## Problem requirements
Return the entries in full, exactly as written.

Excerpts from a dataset

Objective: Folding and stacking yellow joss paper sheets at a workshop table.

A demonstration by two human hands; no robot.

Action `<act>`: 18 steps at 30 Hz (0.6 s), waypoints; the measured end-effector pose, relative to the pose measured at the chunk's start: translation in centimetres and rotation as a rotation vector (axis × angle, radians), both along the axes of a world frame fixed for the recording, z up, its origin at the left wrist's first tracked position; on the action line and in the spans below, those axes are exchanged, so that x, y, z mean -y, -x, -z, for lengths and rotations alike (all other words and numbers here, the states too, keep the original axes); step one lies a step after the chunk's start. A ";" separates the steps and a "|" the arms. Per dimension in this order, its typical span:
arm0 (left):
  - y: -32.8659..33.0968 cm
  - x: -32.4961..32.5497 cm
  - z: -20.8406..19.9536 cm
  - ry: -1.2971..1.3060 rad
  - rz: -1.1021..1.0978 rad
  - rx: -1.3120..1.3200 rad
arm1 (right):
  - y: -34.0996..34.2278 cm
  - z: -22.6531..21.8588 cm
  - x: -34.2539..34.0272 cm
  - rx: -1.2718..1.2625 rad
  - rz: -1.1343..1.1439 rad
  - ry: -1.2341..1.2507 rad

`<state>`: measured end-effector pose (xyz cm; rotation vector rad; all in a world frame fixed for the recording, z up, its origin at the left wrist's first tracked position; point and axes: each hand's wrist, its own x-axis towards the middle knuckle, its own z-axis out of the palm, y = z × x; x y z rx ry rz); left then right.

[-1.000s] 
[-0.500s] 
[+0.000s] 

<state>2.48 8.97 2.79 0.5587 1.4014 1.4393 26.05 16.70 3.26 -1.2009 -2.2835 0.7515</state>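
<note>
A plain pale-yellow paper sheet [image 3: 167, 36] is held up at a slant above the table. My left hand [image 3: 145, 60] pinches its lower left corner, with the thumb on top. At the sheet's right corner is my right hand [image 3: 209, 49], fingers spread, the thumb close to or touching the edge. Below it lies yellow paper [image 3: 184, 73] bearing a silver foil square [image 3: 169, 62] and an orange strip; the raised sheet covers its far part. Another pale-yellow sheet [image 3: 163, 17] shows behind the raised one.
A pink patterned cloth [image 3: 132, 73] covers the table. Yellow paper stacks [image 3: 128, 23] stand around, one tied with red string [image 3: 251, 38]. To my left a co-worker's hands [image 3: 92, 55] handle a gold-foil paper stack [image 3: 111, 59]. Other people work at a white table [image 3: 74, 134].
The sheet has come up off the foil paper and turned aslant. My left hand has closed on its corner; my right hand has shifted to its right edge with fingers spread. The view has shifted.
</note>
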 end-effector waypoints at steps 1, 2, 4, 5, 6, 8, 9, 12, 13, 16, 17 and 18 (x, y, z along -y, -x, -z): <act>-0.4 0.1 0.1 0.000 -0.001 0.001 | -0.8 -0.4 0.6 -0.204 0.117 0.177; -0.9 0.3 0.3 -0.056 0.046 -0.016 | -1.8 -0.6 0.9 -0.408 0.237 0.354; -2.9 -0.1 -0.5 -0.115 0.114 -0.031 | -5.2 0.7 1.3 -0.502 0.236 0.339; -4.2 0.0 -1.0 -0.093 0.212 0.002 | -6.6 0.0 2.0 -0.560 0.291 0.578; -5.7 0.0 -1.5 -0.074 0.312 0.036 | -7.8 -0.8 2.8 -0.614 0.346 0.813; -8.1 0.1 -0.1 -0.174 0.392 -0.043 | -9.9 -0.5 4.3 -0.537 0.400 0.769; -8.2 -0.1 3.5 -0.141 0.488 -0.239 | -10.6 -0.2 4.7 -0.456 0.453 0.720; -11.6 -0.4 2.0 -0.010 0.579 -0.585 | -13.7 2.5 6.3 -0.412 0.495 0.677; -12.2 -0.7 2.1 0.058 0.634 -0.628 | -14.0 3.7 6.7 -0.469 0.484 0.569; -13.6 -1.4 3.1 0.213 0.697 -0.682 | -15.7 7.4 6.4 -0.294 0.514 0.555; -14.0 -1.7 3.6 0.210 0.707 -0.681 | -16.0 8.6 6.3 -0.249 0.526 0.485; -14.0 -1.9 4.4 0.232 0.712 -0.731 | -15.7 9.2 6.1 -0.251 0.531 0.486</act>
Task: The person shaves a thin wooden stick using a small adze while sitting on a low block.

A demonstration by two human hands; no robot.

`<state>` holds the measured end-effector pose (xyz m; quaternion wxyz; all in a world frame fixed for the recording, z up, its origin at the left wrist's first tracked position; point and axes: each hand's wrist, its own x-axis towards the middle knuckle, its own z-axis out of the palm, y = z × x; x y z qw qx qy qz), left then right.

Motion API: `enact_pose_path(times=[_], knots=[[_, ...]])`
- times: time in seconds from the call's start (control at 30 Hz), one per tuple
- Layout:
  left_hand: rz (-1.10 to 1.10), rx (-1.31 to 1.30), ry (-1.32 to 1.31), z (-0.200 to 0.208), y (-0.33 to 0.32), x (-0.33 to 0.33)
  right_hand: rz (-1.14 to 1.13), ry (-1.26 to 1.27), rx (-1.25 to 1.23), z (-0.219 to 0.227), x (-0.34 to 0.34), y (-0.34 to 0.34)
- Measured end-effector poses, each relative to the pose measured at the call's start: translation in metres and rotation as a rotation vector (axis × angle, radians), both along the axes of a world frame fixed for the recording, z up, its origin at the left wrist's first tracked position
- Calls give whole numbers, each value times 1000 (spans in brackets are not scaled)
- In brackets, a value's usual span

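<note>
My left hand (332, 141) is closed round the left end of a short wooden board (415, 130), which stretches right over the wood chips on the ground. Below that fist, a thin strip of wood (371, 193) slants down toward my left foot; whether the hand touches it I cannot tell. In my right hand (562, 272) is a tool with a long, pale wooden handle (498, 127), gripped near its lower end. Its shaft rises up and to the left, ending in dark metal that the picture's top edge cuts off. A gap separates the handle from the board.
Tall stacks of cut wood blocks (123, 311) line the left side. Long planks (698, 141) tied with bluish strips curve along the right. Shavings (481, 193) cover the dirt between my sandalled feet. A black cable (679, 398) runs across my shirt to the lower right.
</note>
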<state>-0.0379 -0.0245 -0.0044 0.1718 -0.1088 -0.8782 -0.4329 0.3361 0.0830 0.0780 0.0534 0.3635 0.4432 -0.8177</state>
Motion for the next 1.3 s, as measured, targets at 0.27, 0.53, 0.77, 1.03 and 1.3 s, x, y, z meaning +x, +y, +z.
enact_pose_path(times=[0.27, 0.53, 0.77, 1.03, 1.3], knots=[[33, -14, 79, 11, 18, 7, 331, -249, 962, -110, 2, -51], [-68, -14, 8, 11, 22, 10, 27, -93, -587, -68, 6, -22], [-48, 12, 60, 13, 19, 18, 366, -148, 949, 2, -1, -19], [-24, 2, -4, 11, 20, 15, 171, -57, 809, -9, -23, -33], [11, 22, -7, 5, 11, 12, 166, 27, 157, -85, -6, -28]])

## Response below
Objective: Folding and stacking yellow joss paper sheets at a workshop table.

A demonstration by two human hands; no robot.

Action `<act>`: 18 steps at 30 Hz (0.6 s), waypoints; the measured end-effector pose, relative to the pose measured at the chunk's start: translation in centimetres and rotation as a rotation vector (axis × angle, radians), both along the axes of a world frame fixed for the recording, z up, its origin at the left wrist's first tracked position; on the action line and in the spans below, those axes are exchanged, so that x, y, z mean -y, -x, -z, for lengths and rotations alike (all other words and numbers here, the states too, keep the original axes); step one lies a step after the chunk's start. A ";" separates the steps and a "|" the arms. Per dimension in this order, its typical span:
arm0 (left):
  - y: -32.8659..33.0968 cm
  - x: -32.4961..32.5497 cm
  - z: -20.8406..19.9536 cm
  - ry: -1.2971..1.3060 rad
  - rz: -1.1021..1.0978 rad
  - rx: -1.3120..1.3200 rad
arm1 (right):
  - y: -34.0996..34.2278 cm
  - z: -22.6531..21.8588 cm
  - x: -34.2539..34.0272 cm
  - rx: -1.2718..1.2625 rad
  - rz: -1.1343..1.1439 rad
  - ry: -1.2341..1.2507 rad

`<state>`: measured end-effector pose (xyz cm; rotation vector rad; all in a world frame fixed for the recording, z up, its origin at the left wrist's first tracked position; point and axes: each hand's wrist, its own x-axis towards the middle knuckle, its own z-axis out of the palm, y = z × x; x y z rx ry rz); left then right.

[-1.000s] 
[-0.500s] 
[+0.000s] 

<state>2.48 8.97 2.79 0.5587 1.4014 1.4393 26.05 16.70 3.26 -1.2009 -2.2835 0.7515</state>
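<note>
A plain pale-yellow paper sheet [image 3: 167, 36] is held up at a slant above the table. My left hand [image 3: 145, 60] pinches its lower left corner, with the thumb on top. At the sheet's right corner is my right hand [image 3: 209, 49], fingers spread, the thumb close to or touching the edge. Below it lies yellow paper [image 3: 184, 73] bearing a silver foil square [image 3: 169, 62] and an orange strip; the raised sheet covers its far part. Another pale-yellow sheet [image 3: 163, 17] shows behind the raised one.
A pink patterned cloth [image 3: 132, 73] covers the table. Yellow paper stacks [image 3: 128, 23] stand around, one tied with red string [image 3: 251, 38]. To my left a co-worker's hands [image 3: 92, 55] handle a gold-foil paper stack [image 3: 111, 59]. Other people work at a white table [image 3: 74, 134].
The sheet has come up off the foil paper and turned aslant. My left hand has closed on its corner; my right hand has shifted to its right edge with fingers spread. The view has shifted.
</note>
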 end-effector waypoints at steps 1, 2, 4, 5, 6, 8, 9, 12, 13, 16, 17 and 18 (x, y, z along -y, -x, -z): <act>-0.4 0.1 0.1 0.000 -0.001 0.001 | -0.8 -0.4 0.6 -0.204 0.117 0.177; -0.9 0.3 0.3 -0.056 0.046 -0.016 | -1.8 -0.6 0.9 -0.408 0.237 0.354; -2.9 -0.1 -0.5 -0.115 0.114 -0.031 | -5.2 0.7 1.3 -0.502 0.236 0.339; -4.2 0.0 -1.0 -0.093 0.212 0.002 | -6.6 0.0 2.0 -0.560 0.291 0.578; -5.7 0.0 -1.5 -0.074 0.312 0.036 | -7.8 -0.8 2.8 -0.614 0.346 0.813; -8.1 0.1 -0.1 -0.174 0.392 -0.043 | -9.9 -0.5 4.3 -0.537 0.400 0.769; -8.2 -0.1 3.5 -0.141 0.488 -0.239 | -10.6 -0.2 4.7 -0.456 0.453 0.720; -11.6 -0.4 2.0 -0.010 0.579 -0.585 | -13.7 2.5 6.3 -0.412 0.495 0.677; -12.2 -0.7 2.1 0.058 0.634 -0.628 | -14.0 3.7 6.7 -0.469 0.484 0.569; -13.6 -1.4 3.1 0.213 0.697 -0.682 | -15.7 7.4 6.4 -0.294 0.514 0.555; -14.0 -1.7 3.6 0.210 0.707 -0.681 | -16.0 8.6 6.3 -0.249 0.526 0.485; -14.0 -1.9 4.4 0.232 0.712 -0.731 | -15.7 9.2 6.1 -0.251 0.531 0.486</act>
Task: The person shaves a thin wooden stick using a small adze while sitting on a low block.

A demonstration by two human hands; no robot.

`<state>` holds the measured end-effector pose (xyz m; quaternion wxyz; all in a world frame fixed for the recording, z up, its origin at the left wrist's first tracked position; point and axes: each hand's wrist, its own x-axis towards the middle knuckle, its own z-axis out of the palm, y = z × x; x y z qw qx qy qz), left then right.

Motion API: `enact_pose_path(times=[_], knots=[[_, ...]])`
- times: time in seconds from the call's start (control at 30 Hz), one per tuple
- Layout:
  left_hand: rz (-1.10 to 1.10), rx (-1.31 to 1.30), ry (-1.32 to 1.31), z (-0.200 to 0.208), y (-0.33 to 0.32), x (-0.33 to 0.33)
  right_hand: rz (-1.14 to 1.13), ry (-1.26 to 1.27), rx (-1.25 to 1.23), z (-0.219 to 0.227), x (-0.34 to 0.34), y (-0.34 to 0.34)
- Measured end-effector poses, each relative to the pose measured at the call's start: translation in metres and rotation as a rotation vector (axis × angle, radians), both along the axes of a world frame fixed for the recording, z up, its origin at the left wrist's first tracked position
- Calls give whole numbers, each value times 1000 (spans in brackets are not scaled)
- In brackets, a value's usual span

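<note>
My left hand (332, 141) is closed round the left end of a short wooden board (415, 130), which stretches right over the wood chips on the ground. Below that fist, a thin strip of wood (371, 193) slants down toward my left foot; whether the hand touches it I cannot tell. In my right hand (562, 272) is a tool with a long, pale wooden handle (498, 127), gripped near its lower end. Its shaft rises up and to the left, ending in dark metal that the picture's top edge cuts off. A gap separates the handle from the board.
Tall stacks of cut wood blocks (123, 311) line the left side. Long planks (698, 141) tied with bluish strips curve along the right. Shavings (481, 193) cover the dirt between my sandalled feet. A black cable (679, 398) runs across my shirt to the lower right.
</note>
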<state>-0.0379 -0.0245 -0.0044 0.1718 -0.1088 -0.8782 -0.4329 0.3361 0.0830 0.0780 0.0534 0.3635 0.4432 -0.8177</state>
Motion for the next 1.3 s, as measured, targets at 0.27, 0.53, 0.77, 1.03 and 1.3 s, x, y, z meaning +x, +y, +z.
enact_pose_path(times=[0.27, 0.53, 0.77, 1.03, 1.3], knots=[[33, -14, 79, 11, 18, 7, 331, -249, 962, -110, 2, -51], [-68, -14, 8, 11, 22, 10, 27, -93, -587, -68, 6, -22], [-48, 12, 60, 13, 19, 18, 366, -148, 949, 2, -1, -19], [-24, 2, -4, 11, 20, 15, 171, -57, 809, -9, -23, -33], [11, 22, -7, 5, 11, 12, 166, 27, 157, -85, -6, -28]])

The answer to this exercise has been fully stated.